__Task brief__:
For every line in the material, print that line exactly.
^^^^^^^^^^^^^^^^
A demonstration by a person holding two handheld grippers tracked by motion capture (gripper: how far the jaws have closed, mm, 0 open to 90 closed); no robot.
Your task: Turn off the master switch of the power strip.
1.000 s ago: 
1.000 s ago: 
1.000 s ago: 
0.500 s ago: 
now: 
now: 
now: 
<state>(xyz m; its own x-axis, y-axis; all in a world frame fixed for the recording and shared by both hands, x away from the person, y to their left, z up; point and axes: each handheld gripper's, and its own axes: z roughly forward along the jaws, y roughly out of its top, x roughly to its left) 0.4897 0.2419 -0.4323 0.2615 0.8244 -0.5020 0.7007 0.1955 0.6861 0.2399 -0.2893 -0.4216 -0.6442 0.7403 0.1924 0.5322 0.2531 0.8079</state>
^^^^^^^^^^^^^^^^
__Answer to this task__:
A demonstration by a person holding two handheld grippers tracked by motion capture (gripper: how far the jaws have closed, mm, 0 open to 90 closed); no robot.
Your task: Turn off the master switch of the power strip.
1.000 s ago: 
1.000 s ago: 
1.000 s ago: 
0.500 s ago: 
now: 
now: 
now: 
<state>(xyz m; its own x-axis, y-axis; all in a world frame fixed for the recording and shared by both hands, x away from the person, y to their left, z up; point and axes: each handheld gripper's, and its own axes: z roughly forward along the jaws, y roughly out of its top, x roughly to its left) 0.4897 0.2419 -0.4323 0.2615 0.8244 -0.5020 0.7007 0.1955 0.6861 0.2399 -0.2893 -0.4216 -0.6442 0.7403 0.1924 0.5322 0.2531 0.8079</state>

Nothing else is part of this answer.